Each line of the data below between the one containing "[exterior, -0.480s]" and the one containing "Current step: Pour", both included, is to be repeated exactly. Please omit pictures.

----

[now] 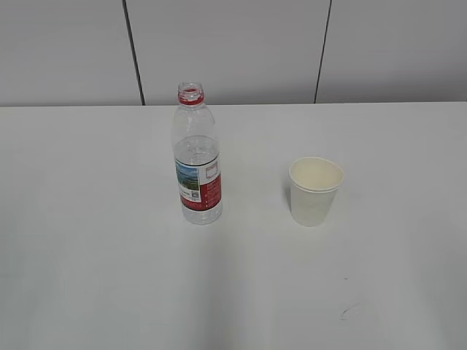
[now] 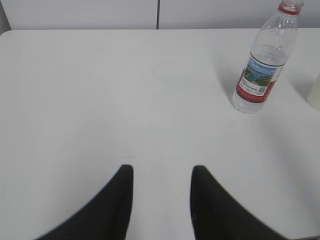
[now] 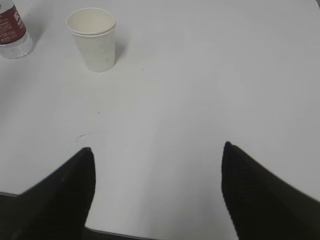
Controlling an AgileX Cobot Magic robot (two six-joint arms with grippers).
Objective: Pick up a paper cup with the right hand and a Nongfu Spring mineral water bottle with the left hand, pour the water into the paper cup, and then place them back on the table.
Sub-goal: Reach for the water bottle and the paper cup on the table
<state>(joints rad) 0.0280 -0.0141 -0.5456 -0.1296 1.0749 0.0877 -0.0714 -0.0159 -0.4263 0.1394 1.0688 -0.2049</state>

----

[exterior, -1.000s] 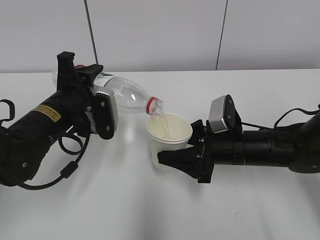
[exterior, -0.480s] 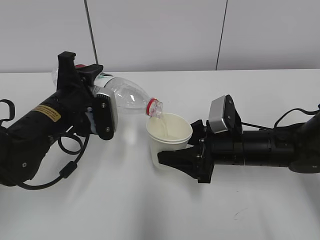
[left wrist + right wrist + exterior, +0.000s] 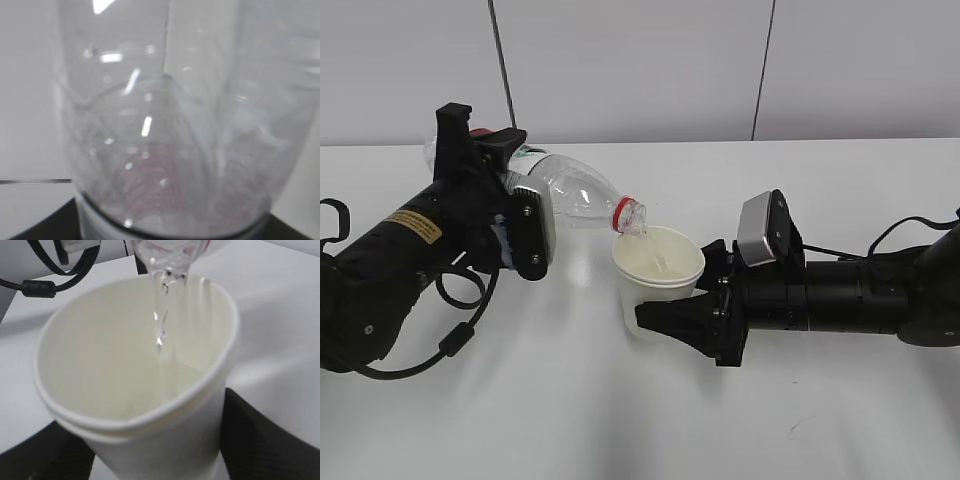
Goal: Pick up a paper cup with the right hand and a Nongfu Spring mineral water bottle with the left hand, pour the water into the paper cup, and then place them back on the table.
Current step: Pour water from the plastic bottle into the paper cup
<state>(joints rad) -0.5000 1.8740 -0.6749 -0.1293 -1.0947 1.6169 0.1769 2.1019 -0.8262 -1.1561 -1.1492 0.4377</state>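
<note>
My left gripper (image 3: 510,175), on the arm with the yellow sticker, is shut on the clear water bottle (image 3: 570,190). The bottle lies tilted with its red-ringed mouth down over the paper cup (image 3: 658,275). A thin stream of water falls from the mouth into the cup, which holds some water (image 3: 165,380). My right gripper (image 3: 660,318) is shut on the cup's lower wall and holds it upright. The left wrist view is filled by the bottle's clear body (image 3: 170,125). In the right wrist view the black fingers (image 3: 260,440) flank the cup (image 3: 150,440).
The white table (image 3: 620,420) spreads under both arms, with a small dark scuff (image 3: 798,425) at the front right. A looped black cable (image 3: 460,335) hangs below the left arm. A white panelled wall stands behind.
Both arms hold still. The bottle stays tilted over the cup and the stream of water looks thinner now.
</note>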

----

**Answer space**
[exterior, -0.480s] 
[left wrist + right wrist + exterior, +0.000s] 
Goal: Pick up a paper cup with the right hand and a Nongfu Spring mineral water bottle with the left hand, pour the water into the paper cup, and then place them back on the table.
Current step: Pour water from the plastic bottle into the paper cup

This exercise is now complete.